What you will do -
So that the copy matches the original, retype each line of the material below exactly.

[Recorded data Boundary: Start]

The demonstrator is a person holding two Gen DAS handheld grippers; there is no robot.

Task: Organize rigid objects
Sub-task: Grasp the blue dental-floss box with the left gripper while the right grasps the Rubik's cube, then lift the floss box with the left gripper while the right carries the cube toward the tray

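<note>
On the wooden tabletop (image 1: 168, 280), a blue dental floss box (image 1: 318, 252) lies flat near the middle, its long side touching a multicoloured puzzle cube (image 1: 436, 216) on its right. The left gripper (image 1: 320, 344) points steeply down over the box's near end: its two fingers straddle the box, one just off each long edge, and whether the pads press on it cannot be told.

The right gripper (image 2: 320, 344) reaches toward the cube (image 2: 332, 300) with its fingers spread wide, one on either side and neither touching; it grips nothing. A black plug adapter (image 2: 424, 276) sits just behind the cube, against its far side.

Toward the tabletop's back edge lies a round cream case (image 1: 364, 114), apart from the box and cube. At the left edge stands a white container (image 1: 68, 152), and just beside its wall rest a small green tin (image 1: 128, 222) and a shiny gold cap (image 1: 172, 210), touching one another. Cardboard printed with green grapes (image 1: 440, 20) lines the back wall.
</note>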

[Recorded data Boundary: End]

Solution to this task -
The demonstrator is a person holding two Gen DAS handheld grippers; there is no robot.

Task: Organize rigid objects
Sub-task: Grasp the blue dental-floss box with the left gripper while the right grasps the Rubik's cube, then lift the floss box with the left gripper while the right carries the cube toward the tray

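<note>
On the wooden tabletop (image 1: 168, 280), a blue dental floss box (image 1: 318, 252) lies flat near the middle, its long side touching a multicoloured puzzle cube (image 1: 436, 216) on its right. The left gripper (image 1: 320, 344) points steeply down over the box's near end: its two fingers straddle the box, one just off each long edge, and whether the pads press on it cannot be told.

The right gripper (image 2: 320, 344) reaches toward the cube (image 2: 332, 300) with its fingers spread wide, one on either side and neither touching; it grips nothing. A black plug adapter (image 2: 424, 276) sits just behind the cube, against its far side.

Toward the tabletop's back edge lies a round cream case (image 1: 364, 114), apart from the box and cube. At the left edge stands a white container (image 1: 68, 152), and just beside its wall rest a small green tin (image 1: 128, 222) and a shiny gold cap (image 1: 172, 210), touching one another. Cardboard printed with green grapes (image 1: 440, 20) lines the back wall.
</note>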

What was produced is the complete output.